> **Exercise description**
Counting the line with "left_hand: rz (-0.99" as the last one, copy out the lines of the data exactly from the first onward.
*** Material for this task ***
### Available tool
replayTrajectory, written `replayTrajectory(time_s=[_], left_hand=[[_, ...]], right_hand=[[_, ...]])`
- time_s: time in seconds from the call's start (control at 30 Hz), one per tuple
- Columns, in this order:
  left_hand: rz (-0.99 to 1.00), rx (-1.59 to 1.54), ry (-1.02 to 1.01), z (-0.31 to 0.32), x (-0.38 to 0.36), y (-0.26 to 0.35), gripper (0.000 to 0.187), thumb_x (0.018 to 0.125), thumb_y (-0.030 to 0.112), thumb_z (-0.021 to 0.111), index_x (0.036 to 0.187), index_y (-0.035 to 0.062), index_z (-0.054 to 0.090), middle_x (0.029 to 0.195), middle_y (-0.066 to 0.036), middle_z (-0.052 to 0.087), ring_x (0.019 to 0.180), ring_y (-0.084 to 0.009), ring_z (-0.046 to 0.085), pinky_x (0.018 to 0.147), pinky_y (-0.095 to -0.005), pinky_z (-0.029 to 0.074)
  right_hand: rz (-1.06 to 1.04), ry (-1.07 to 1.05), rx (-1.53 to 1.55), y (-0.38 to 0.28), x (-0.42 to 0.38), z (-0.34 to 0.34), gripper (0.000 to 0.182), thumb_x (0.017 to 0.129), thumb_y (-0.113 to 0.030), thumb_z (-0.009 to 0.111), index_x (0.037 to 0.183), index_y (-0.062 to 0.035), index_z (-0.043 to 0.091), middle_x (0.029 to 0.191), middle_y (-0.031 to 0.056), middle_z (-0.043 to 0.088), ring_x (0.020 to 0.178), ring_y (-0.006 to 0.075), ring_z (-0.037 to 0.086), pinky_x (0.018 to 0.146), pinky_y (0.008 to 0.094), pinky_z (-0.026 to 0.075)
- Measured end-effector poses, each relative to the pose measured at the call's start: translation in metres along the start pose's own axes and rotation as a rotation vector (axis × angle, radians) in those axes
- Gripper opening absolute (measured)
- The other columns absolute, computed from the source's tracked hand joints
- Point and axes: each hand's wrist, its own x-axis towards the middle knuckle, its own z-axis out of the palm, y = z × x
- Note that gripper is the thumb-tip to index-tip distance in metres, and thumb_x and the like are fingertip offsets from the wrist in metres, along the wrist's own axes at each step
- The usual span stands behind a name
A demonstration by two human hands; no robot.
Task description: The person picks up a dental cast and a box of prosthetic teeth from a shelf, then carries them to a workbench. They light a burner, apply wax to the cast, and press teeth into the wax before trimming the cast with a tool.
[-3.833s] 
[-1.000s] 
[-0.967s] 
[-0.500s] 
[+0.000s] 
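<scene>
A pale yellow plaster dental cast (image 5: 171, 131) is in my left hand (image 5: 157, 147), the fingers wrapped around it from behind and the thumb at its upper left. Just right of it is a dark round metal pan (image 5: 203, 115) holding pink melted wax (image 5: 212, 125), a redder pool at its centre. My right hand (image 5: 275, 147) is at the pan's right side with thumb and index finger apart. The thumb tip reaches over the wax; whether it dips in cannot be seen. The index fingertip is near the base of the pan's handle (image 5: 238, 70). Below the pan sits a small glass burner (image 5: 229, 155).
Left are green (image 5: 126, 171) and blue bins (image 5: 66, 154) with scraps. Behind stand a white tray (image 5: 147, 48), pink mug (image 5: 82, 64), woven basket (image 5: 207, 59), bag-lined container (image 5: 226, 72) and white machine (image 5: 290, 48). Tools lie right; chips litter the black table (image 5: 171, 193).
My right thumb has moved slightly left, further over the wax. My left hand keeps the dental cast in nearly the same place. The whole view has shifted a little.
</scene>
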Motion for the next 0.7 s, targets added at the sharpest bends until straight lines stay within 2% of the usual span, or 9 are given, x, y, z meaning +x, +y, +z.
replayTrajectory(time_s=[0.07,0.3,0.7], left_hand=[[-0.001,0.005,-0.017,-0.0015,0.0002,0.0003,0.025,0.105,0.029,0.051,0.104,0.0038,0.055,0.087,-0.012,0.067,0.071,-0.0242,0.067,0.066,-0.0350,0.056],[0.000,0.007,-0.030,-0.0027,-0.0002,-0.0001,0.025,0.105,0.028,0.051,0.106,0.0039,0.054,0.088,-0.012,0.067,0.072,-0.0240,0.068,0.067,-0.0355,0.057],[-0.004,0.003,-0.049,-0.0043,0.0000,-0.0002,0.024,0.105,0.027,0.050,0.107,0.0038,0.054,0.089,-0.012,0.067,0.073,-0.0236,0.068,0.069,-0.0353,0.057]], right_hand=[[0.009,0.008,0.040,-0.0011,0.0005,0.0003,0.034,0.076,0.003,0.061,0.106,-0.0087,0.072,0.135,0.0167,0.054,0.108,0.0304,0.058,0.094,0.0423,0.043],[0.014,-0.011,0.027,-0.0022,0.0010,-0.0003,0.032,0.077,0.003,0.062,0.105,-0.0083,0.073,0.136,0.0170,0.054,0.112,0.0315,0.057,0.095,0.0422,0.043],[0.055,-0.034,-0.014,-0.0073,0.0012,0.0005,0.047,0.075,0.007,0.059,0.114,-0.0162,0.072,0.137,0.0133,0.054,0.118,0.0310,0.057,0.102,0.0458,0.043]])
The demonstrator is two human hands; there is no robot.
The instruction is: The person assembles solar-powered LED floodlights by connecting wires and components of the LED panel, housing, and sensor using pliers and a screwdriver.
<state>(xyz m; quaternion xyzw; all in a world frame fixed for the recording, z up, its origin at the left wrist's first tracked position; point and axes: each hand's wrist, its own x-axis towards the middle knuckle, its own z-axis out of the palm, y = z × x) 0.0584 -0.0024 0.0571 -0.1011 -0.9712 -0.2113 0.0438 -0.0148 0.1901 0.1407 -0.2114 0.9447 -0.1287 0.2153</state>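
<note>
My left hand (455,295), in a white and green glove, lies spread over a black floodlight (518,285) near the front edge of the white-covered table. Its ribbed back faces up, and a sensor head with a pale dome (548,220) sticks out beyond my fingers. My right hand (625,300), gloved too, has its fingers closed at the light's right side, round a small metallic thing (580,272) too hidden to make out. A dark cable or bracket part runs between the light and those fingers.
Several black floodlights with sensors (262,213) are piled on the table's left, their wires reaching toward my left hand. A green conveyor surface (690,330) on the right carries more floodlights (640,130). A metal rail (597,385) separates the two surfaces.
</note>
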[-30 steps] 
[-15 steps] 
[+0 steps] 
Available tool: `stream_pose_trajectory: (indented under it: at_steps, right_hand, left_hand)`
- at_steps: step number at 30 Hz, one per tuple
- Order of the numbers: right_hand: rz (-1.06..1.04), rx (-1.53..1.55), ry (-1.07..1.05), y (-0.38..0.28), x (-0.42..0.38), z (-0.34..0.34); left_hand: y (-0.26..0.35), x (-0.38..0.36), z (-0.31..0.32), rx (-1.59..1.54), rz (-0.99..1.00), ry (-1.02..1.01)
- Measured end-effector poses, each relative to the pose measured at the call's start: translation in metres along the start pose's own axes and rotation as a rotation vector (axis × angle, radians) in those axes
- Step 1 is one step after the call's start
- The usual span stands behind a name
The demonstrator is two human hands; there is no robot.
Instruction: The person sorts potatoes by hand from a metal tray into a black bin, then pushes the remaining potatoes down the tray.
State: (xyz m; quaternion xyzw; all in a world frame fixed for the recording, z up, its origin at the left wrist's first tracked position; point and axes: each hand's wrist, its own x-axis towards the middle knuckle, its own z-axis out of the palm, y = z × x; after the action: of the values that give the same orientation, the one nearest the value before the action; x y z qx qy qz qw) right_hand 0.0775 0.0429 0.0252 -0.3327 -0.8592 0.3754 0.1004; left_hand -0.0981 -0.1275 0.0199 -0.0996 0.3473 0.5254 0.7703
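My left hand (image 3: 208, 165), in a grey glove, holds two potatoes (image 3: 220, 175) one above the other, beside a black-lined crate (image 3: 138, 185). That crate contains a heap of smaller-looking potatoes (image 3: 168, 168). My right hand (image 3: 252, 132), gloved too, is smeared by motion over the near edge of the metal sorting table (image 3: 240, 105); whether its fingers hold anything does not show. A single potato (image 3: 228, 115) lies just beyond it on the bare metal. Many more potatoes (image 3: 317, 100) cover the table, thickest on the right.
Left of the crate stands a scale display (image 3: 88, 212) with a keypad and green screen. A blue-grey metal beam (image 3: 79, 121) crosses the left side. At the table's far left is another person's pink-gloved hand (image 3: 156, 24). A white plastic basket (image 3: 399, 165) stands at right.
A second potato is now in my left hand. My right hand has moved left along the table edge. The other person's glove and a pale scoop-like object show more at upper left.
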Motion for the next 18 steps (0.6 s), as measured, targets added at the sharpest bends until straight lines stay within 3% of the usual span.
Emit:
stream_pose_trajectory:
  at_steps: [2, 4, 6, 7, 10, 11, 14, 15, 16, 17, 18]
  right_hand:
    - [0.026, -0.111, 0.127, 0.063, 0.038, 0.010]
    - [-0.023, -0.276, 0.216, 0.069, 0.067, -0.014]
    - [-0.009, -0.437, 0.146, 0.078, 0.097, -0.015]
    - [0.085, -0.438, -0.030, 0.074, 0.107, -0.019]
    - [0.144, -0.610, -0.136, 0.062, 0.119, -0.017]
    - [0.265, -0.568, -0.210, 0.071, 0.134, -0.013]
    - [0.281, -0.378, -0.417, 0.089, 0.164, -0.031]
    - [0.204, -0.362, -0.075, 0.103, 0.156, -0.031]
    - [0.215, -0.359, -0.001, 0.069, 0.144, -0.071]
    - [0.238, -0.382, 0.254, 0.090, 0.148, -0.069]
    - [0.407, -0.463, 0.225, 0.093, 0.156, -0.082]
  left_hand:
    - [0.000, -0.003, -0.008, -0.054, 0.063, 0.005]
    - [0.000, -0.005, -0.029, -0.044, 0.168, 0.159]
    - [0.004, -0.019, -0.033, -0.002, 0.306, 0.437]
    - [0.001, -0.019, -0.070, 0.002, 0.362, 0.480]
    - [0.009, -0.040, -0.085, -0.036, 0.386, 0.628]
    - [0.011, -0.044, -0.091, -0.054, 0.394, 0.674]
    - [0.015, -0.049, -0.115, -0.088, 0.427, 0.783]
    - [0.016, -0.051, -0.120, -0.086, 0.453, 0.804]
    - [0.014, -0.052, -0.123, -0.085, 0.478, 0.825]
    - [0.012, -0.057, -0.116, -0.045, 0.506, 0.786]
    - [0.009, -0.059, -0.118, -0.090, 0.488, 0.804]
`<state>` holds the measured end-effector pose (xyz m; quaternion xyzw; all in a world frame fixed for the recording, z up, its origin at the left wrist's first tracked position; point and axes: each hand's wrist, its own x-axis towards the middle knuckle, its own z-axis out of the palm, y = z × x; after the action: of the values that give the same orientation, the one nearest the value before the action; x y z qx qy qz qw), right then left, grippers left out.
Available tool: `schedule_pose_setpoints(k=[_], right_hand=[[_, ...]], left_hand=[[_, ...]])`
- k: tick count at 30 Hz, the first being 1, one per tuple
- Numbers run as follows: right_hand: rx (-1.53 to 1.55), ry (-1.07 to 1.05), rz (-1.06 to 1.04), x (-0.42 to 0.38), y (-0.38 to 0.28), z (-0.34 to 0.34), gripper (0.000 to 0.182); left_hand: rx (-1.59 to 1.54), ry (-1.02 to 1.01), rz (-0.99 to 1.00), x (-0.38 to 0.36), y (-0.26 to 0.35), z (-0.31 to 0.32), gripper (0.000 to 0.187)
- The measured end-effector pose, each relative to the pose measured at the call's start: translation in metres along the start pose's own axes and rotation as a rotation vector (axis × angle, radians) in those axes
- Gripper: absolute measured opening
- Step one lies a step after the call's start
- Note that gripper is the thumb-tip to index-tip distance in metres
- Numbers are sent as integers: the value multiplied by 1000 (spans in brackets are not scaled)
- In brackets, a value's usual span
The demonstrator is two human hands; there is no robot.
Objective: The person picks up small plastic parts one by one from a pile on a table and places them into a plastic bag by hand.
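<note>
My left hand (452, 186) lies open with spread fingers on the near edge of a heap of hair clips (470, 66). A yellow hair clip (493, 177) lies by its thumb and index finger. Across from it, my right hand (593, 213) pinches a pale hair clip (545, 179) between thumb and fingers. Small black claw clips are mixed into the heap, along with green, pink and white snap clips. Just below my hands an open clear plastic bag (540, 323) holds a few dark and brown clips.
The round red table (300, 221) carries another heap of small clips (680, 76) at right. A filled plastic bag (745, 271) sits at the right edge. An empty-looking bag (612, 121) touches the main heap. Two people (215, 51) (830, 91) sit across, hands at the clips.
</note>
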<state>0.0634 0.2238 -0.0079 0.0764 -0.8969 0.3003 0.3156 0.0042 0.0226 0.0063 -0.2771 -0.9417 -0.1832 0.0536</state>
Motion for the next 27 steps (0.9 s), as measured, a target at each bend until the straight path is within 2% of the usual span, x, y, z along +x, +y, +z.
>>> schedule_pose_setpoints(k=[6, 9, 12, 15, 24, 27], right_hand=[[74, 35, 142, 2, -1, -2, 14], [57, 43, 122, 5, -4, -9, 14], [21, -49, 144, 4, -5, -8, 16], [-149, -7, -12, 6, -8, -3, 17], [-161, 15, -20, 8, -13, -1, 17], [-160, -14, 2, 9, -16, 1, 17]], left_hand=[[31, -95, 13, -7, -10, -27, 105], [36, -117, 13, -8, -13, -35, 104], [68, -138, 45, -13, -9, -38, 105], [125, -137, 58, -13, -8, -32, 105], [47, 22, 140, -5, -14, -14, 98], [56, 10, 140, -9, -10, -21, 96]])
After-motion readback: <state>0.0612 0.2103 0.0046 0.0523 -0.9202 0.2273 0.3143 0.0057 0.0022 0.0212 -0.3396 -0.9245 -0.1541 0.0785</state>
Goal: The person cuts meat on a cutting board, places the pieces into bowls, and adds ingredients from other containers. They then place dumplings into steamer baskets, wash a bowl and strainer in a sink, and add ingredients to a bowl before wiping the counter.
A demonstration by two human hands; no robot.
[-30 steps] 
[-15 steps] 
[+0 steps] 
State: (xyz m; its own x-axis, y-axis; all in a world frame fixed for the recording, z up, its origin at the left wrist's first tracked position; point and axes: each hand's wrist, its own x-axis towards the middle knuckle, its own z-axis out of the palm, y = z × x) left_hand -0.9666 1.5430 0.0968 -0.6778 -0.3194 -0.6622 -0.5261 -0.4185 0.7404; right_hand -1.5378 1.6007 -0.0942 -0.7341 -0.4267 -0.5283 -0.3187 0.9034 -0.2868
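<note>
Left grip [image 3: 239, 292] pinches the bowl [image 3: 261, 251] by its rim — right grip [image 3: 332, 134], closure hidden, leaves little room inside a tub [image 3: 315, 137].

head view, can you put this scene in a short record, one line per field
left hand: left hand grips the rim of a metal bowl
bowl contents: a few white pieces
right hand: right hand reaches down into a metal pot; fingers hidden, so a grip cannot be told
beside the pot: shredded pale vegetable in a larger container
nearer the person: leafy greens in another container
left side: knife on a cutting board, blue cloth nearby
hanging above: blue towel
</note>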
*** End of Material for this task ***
> **Solution to this problem**
### Available tool
replayTrajectory, written `replayTrajectory(time_s=[_], left_hand=[[_, ...]], right_hand=[[_, ...]])`
- time_s: time in seconds from the call's start (control at 30 Hz), one per tuple
- Columns, in this order:
  left_hand: rz (-0.99 to 1.00), rx (-1.59 to 1.54), ry (-1.02 to 1.01), z (-0.31 to 0.32), x (-0.38 to 0.36), y (-0.26 to 0.35), gripper (0.000 to 0.187), thumb_x (0.018 to 0.125), thumb_y (-0.030 to 0.112), thumb_z (-0.021 to 0.111), index_x (0.036 to 0.187), index_y (-0.035 to 0.062), index_z (-0.054 to 0.090), middle_x (0.029 to 0.195), middle_y (-0.066 to 0.036), middle_z (-0.052 to 0.087), ring_x (0.019 to 0.180), ring_y (-0.084 to 0.009), ring_z (-0.046 to 0.085), pinky_x (0.018 to 0.147), pinky_y (-0.095 to -0.005), pinky_z (-0.029 to 0.074)

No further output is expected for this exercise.